**Action item**
Below are records that contain pictures; transcribe the text exactly and omit the pictures.

[Data provided — start]

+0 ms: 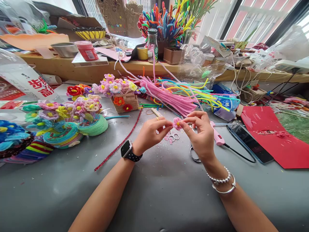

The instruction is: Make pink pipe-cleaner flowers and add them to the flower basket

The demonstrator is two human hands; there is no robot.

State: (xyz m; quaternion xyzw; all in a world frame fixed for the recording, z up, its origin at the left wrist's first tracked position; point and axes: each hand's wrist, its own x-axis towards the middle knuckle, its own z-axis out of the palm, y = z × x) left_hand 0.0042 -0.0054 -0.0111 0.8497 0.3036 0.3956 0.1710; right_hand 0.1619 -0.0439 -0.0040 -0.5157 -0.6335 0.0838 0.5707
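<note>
Both forearms are cut off by the lower edge, above the bare grey bench (154,196). A black smartwatch (126,150) sits on the left wrist and silver bracelets (222,182) on the right.

The left hand (149,132) and right hand (201,137) meet over the middle of the bench, raised a little above it. Each is narrowed to a pinch of thumb and forefinger on the small pink flower (177,123) between them. The fingertips cover much of the flower, and whether it has a stem cannot be made out. What shows is a fuzzy pink ruffle around a yellow centre, much smaller than either hand.

A pair of scissors (193,155) is mostly hidden behind the right hand, with only a handle loop showing. Smaller scissors (173,137) lie below the flower among pink scraps. A red glittery pipe cleaner (118,146) runs across the bench at a slant to the left.

To the right lie a pink corded tool (217,136), a dark phone (251,143) and a red sheet (272,138) that runs out of frame.

Beyond the hands spreads a pile of pink pipe cleaners (169,96) mixed with yellow, green and blue ones. At the left stand finished flower baskets (65,125), the nearest cut off by the edge.

On the back shelf (72,66) the clutter is hard to sort. A glass bottle (152,43) and a red jar (86,50) stand out.
</note>
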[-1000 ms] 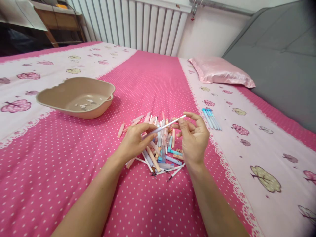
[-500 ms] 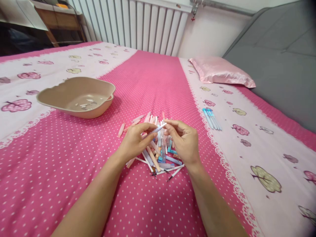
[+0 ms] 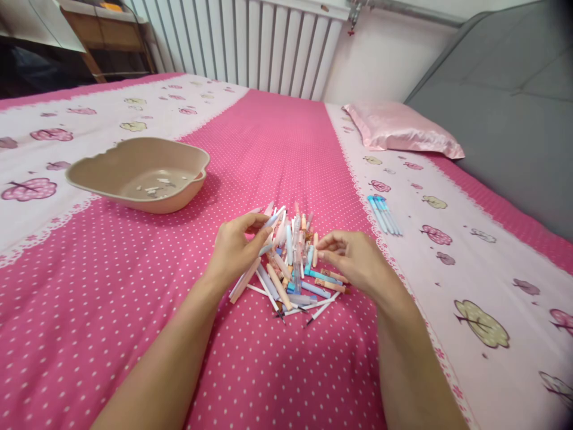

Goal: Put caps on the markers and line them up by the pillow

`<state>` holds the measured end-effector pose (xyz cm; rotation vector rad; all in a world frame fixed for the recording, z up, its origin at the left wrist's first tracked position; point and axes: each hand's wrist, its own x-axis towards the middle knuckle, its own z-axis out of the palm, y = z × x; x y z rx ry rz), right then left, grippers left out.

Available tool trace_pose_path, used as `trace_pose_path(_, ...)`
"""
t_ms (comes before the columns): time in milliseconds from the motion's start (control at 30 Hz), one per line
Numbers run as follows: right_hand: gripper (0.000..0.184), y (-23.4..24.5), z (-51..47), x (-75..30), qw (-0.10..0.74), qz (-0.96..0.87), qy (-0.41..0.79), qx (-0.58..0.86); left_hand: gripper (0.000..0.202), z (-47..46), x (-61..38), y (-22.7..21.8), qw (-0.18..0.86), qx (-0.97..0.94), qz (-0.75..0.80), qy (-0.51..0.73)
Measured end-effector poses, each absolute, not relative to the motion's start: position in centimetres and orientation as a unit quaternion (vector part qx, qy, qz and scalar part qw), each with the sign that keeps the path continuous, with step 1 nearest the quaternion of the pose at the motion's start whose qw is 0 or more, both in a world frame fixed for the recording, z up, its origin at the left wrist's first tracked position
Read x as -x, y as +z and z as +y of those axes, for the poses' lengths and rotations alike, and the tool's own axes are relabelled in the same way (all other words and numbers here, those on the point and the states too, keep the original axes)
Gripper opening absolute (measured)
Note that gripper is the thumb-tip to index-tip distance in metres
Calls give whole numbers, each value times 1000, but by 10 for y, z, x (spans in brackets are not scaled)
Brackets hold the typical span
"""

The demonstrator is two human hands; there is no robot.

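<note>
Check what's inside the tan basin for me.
Several small white pieces lie scattered on the floor of the tan basin, too small to identify. Its near wall covers the strip of floor just behind it, so anything there can't be seen.

Pen pile blocks the low path between left grip and right grip. Open lane on pink bedspread runs from pile toward radiator. Tub walls obstruct left; blue pens lie flat right, passable above. Pillow and headboard bound far right.
</note>
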<state>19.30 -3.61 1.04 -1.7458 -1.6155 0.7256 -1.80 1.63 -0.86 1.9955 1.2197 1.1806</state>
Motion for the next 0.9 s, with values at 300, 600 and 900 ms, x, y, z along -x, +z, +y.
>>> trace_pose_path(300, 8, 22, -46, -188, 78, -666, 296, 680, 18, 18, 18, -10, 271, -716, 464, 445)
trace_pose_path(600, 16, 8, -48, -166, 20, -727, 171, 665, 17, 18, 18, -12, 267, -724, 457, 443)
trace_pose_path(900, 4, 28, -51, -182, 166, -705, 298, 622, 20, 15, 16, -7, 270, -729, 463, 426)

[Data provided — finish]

**Output below**
+0 ms: 

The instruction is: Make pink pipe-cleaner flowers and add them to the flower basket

The demonstrator is two human hands; there is no robot.

State: (xyz m; quaternion xyzw; all in a world frame fixed for the recording, z up, its origin at the left wrist's first tracked position; point and axes: each hand's wrist, its own x-axis towards the middle knuckle, its own z-axis out of the palm, y = z × x) left_hand 0.0042 -0.0054 -0.0111 0.8497 0.3036 0.3956 0.1710; right_hand 0.1619 -0.0439 -0.0040 -0.5157 -0.6335 0.0838 0.5707
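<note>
Both forearms are cut off by the lower edge, above the bare grey bench (154,196). A black smartwatch (126,150) sits on the left wrist and silver bracelets (222,182) on the right.

The left hand (149,132) and right hand (201,137) meet over the middle of the bench, raised a little above it. Each is narrowed to a pinch of thumb and forefinger on the small pink flower (177,123) between them. The fingertips cover much of the flower, and whether it has a stem cannot be made out. What shows is a fuzzy pink ruffle around a yellow centre, much smaller than either hand.

A pair of scissors (193,155) is mostly hidden behind the right hand, with only a handle loop showing. Smaller scissors (173,137) lie below the flower among pink scraps. A red glittery pipe cleaner (118,146) runs across the bench at a slant to the left.

To the right lie a pink corded tool (217,136), a dark phone (251,143) and a red sheet (272,138) that runs out of frame.

Beyond the hands spreads a pile of pink pipe cleaners (169,96) mixed with yellow, green and blue ones. At the left stand finished flower baskets (65,125), the nearest cut off by the edge.

On the back shelf (72,66) the clutter is hard to sort. A glass bottle (152,43) and a red jar (86,50) stand out.
</note>
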[-1000 ms] 
[-500 ms] 
[+0 ms] 

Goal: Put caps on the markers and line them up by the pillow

`<state>` holds the measured end-effector pose (xyz cm; rotation vector rad; all in a world frame fixed for the recording, z up, its origin at the left wrist's first tracked position; point and axes: each hand's wrist, its own x-axis towards the middle knuckle, its own z-axis out of the palm, y = z × x; x y z rx ry rz), right then left, grippers left out.

Available tool trace_pose_path, used as `trace_pose_path(_, ...)`
"""
t_ms (comes before the columns): time in milliseconds from the motion's start (control at 30 Hz), one per line
Numbers run as follows: right_hand: gripper (0.000..0.184), y (-23.4..24.5), z (-51..47), x (-75..30), qw (-0.10..0.74), qz (-0.96..0.87), qy (-0.41..0.79), qx (-0.58..0.86); left_hand: gripper (0.000..0.202), z (-47..46), x (-61..38), y (-22.7..21.8), qw (-0.18..0.86), qx (-0.97..0.94), qz (-0.75..0.80), qy (-0.51..0.73)
Measured end-effector poses, each absolute, not relative to the motion's start: position in centimetres and orientation as a unit quaternion (vector part qx, qy, qz and scalar part qw), each with the sign that keeps the path continuous, with step 1 nearest the quaternion of the pose at the motion's start whose qw is 0 or more, both in a world frame fixed for the recording, z up, its origin at the left wrist's first tracked position
Read x as -x, y as +z and z as +y of those axes, for the poses' lengths and rotations alike, and the tool's own axes are relabelled in the same way (all other words and numbers here, those on the point and the states too, keep the original axes)
Gripper opening absolute (measured)
Note that gripper is the thumb-tip to index-tip distance in metres
Calls give whole numbers, each value times 1000, but by 10 for y, z, x (spans in brackets are not scaled)
Brackets hold the typical span
"""

The demonstrator is two human hands; there is no robot.

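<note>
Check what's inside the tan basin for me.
Several small white pieces lie scattered on the floor of the tan basin, too small to identify. Its near wall covers the strip of floor just behind it, so anything there can't be seen.

Pen pile blocks the low path between left grip and right grip. Open lane on pink bedspread runs from pile toward radiator. Tub walls obstruct left; blue pens lie flat right, passable above. Pillow and headboard bound far right.
</note>
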<state>19.30 -3.61 1.04 -1.7458 -1.6155 0.7256 -1.80 1.63 -0.86 1.9955 1.2197 1.1806</state>
Motion for the next 0.9 s, with values at 300, 600 and 900 ms, x, y, z along -x, +z, +y.
>>> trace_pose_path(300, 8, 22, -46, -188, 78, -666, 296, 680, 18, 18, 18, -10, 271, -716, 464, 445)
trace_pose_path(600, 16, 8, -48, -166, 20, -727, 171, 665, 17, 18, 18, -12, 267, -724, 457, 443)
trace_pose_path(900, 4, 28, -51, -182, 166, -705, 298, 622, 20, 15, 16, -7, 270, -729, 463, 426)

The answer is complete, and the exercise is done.